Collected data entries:

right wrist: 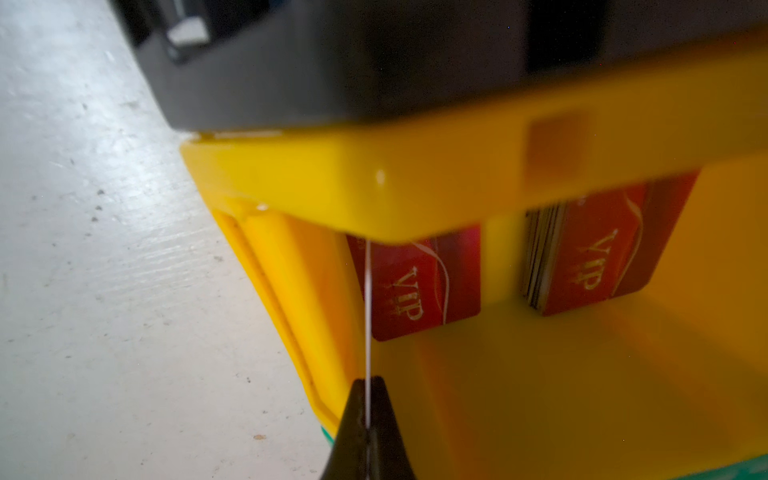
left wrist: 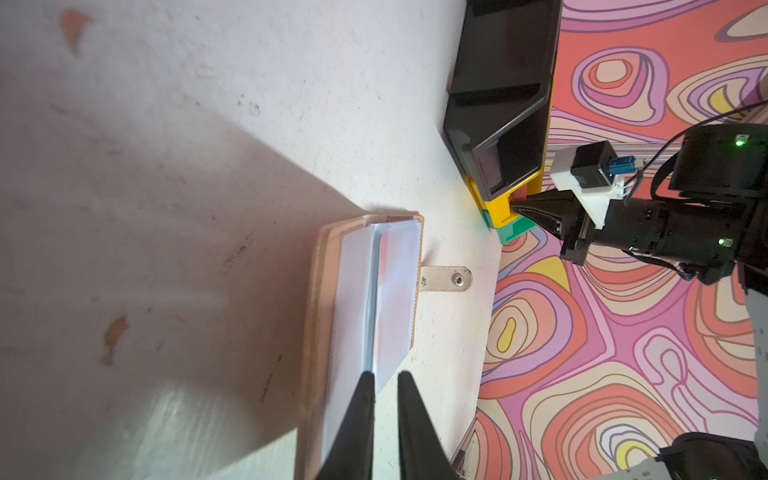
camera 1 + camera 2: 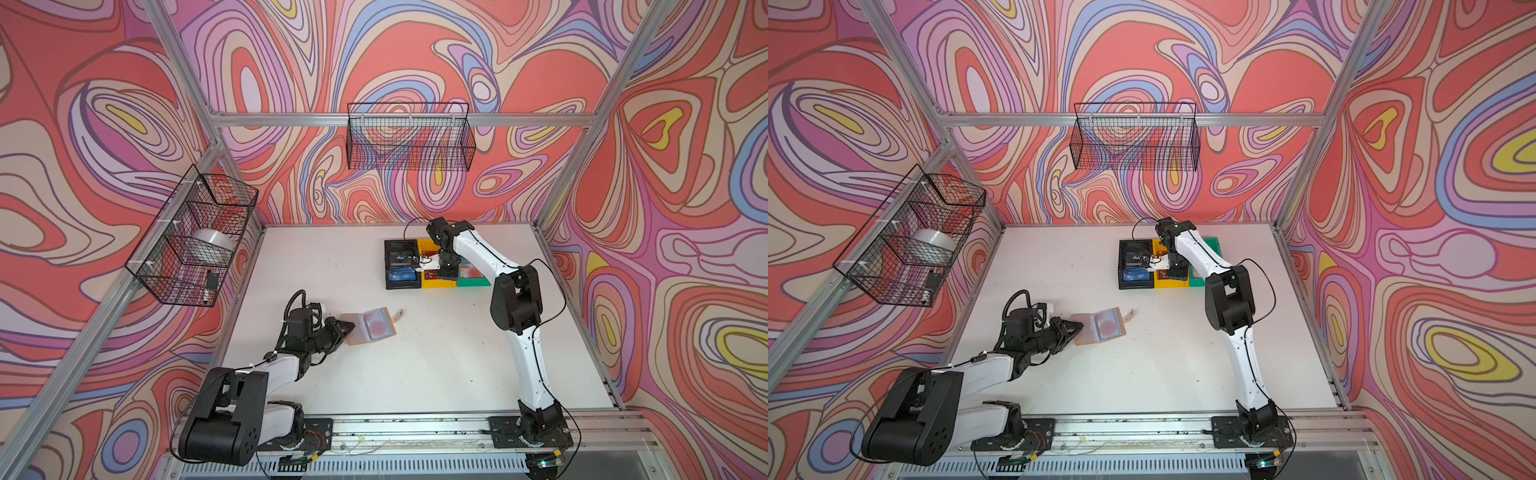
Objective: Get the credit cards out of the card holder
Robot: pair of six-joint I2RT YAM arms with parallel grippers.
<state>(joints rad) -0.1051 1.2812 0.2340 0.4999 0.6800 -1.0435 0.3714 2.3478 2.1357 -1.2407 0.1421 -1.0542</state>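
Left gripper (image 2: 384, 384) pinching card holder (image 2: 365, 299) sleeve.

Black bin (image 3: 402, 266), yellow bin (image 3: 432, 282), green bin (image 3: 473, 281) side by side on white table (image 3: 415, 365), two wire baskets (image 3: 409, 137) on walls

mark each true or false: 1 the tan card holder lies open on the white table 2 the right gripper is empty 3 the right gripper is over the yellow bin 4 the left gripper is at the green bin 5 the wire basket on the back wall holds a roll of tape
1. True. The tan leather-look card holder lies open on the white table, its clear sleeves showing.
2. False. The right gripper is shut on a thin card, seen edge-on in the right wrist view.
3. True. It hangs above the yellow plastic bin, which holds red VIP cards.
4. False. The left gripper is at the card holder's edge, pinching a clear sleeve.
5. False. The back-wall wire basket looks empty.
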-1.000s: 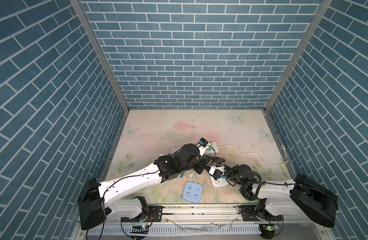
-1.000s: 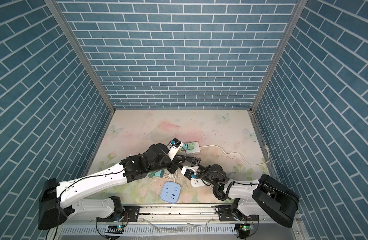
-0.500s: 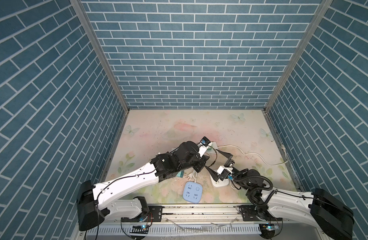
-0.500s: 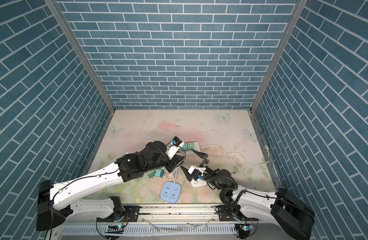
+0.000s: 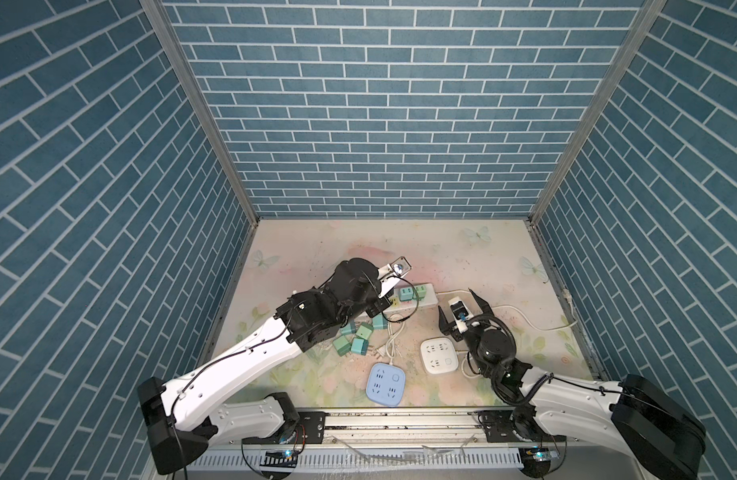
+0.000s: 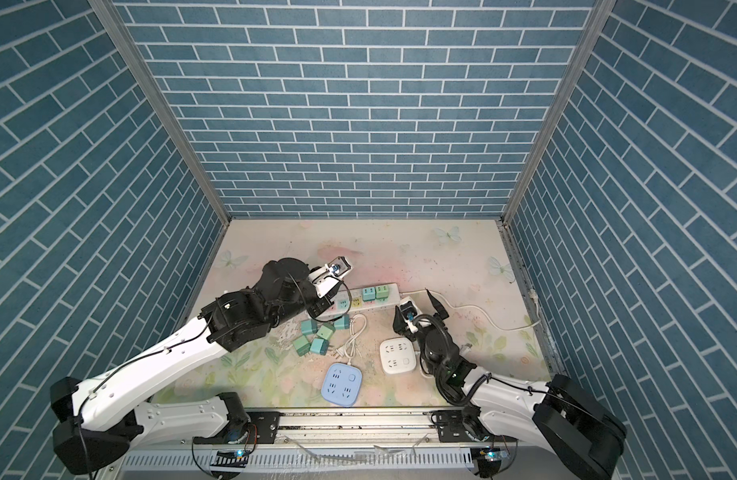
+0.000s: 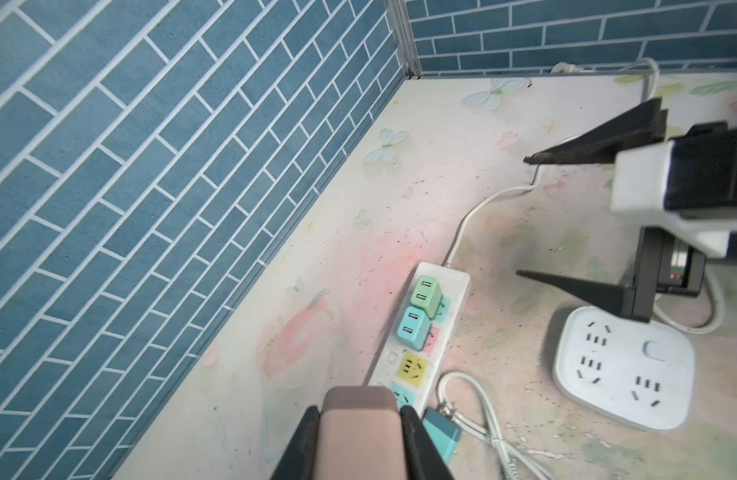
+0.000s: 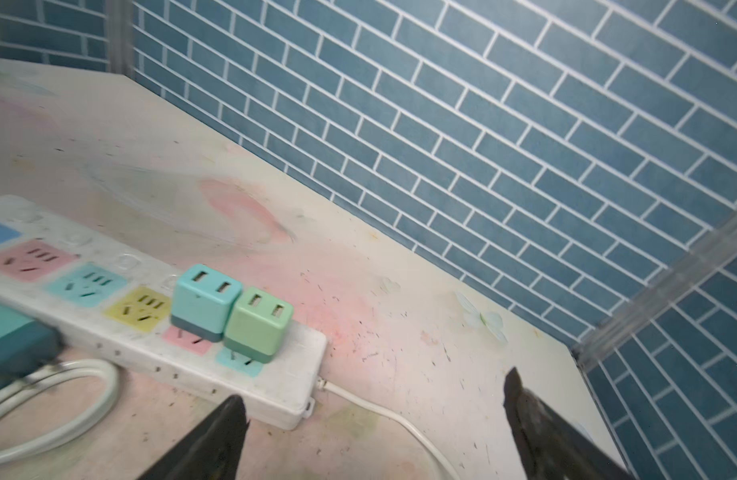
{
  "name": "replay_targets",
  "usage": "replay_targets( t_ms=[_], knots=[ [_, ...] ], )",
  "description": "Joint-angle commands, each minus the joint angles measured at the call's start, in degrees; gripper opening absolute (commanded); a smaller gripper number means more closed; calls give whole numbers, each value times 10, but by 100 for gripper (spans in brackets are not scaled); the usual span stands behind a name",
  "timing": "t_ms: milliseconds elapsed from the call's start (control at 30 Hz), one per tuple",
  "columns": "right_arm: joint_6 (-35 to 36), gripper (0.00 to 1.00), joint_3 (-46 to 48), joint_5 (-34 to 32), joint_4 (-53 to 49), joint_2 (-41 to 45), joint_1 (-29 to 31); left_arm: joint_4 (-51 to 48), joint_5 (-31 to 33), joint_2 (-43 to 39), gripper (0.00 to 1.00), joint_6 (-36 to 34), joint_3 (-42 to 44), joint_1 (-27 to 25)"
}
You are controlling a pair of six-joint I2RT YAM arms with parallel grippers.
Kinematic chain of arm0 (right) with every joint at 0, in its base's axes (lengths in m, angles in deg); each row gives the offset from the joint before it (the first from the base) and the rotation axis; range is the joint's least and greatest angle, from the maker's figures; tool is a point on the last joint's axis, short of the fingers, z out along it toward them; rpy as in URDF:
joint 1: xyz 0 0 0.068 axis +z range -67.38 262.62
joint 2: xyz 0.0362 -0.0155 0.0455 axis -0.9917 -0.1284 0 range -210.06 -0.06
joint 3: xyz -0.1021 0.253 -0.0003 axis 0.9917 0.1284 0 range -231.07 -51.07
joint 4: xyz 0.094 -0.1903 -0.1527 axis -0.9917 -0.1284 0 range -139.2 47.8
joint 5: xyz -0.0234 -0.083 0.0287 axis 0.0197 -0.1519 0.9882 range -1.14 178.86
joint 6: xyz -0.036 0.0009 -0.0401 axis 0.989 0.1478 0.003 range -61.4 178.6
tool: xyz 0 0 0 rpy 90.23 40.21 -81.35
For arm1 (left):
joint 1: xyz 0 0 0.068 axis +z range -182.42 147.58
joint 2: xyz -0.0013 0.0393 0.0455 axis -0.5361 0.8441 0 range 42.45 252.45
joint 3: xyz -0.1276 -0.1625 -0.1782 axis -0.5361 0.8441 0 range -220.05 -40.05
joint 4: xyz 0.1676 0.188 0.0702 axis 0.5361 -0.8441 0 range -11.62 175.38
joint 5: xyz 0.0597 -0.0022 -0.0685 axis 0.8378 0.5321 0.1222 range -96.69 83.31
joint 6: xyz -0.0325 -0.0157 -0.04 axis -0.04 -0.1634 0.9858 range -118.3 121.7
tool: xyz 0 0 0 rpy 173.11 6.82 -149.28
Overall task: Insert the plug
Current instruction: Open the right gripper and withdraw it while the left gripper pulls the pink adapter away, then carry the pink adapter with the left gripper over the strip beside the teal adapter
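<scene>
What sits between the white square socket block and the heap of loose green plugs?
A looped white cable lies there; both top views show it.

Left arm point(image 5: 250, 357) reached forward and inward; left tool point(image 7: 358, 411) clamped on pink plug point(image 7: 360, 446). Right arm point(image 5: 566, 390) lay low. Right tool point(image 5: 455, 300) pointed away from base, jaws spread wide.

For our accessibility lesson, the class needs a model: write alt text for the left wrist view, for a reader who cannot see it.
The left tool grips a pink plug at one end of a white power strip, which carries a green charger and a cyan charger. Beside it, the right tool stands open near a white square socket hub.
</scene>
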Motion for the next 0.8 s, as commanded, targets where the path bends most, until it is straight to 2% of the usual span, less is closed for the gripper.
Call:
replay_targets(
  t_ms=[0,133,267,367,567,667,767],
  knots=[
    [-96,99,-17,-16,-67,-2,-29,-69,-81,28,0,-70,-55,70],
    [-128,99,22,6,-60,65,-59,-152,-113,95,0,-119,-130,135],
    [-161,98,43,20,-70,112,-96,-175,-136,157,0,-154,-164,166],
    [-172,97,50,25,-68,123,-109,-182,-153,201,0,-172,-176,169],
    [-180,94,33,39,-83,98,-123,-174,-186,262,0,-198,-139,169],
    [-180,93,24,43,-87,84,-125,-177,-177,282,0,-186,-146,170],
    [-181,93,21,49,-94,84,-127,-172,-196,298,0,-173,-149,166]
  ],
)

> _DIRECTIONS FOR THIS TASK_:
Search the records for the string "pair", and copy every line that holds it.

> _EXERCISE RESULT_:
Robot: pair of six-joint I2RT YAM arms with parallel grippers.
You are controlling a pair of six-joint I2RT YAM arms with parallel grippers.

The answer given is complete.